The methods by which fossils are extracted from sediments can alter their observed size-frequency distributions, which can in turn alter observed paleoecologic patterns. Building on previous work, this study uses virtual sieving (i.e., replicated via subsampling on a computer) to test the effects of size filtering on the apparent ecologic composition of a database of Miocene mollusks in which the size of every specimen was measured. When simulated mesh sizes varied by nearly an order of magnitude (2–10 mm), the apparent relative abundances of tiering, motility, and feeding categories varied substantially in some individual bulk samples. Not surprisingly, the extent to which variations in mesh size affected the ecologic proportions of a sample depended in part on its size-frequency distribution.

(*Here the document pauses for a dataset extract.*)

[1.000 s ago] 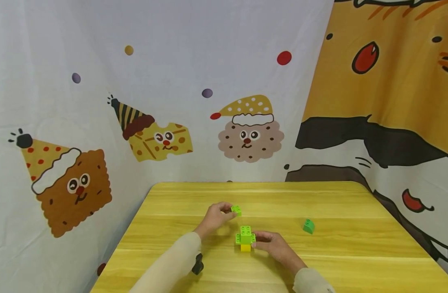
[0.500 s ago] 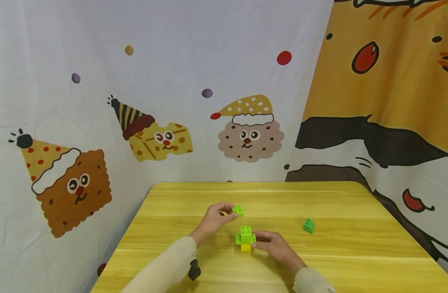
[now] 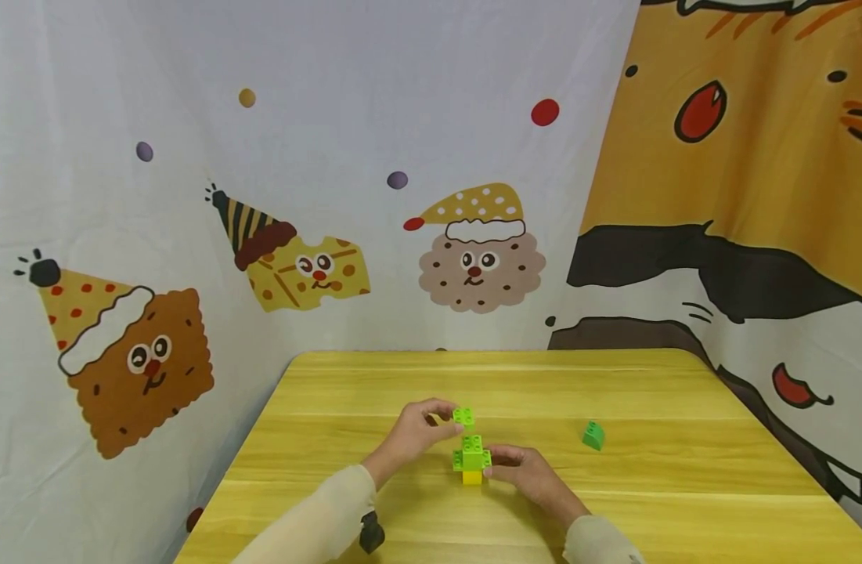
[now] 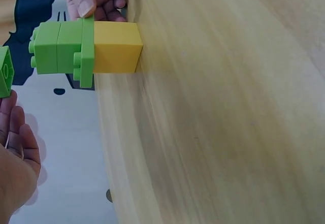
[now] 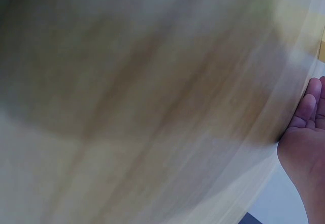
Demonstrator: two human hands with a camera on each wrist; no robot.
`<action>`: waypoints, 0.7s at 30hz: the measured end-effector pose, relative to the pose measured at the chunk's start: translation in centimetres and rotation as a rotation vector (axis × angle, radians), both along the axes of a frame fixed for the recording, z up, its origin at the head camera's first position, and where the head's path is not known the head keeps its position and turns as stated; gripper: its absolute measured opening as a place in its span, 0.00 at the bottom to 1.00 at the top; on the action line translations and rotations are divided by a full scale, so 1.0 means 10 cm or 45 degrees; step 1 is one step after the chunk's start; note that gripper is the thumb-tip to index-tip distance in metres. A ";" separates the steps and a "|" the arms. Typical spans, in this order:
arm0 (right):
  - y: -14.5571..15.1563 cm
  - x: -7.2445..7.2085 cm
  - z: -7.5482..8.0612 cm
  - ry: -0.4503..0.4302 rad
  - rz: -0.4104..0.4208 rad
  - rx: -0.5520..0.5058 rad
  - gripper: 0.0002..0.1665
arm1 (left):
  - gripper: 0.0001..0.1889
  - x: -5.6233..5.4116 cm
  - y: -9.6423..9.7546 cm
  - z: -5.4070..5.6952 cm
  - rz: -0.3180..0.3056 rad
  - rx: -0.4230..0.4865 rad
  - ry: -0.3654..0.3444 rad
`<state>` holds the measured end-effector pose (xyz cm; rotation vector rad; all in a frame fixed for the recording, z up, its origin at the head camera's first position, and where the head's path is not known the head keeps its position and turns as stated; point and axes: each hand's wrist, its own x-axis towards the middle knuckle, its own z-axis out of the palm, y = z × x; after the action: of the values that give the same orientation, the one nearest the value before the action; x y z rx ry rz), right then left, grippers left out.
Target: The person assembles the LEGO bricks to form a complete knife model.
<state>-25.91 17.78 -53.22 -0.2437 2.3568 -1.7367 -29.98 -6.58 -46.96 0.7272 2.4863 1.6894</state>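
My left hand (image 3: 418,432) pinches a light green toy brick (image 3: 463,417) between thumb and fingers, held above and just behind a small brick stack. That stack stands upright on the table: a yellow base (image 3: 472,477), a wide green plate (image 4: 88,53) and green bricks (image 4: 55,48) on top, studs up. My right hand (image 3: 532,475) grips the right end of the plate, its thumb on the near side. In the left wrist view, the held brick (image 4: 5,71) is apart from the stack's top studs. Only part of the right hand (image 5: 310,127) shows in the right wrist view.
A darker green sloped brick (image 3: 593,435) lies on the wooden table (image 3: 656,501) to the right. A black object (image 3: 371,533) sits at the left sleeve. Behind the table's far edge hangs a patterned cloth (image 3: 374,125).
My left hand has moved right and toward me with the green brick, bringing it nearer the stack. My right hand and the stack have stayed in place.
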 end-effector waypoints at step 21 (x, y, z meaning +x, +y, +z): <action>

If the goal is to characterize the ecology of adult assemblages, the chosen mesh size should not be so small that juveniles dominate the results or so large that a majority of specimens are excluded. For many molluscan assemblages, 2–4 mm should often be appropriate. For preexisting data sets composed of heterogeneously collected data, there is a positive result: averaging samples together to produce a mean view of ecologic composition tends to remove the more egregious effects of the size-filtering bias. Thus, comparisons of the ecologic composition of single samples may be sensitive to mesh-size effects, but comparisons of regional or global faunas are likely more robust, and variations in size filtering may not be an obstacle to large-scale, secular comparisons of ecospace use. Measuring ecologic importance using biomass instead of abundance also reduced the effects of the mesh-size bias by reducing the influence of small-bodied individuals on ecologic proportions.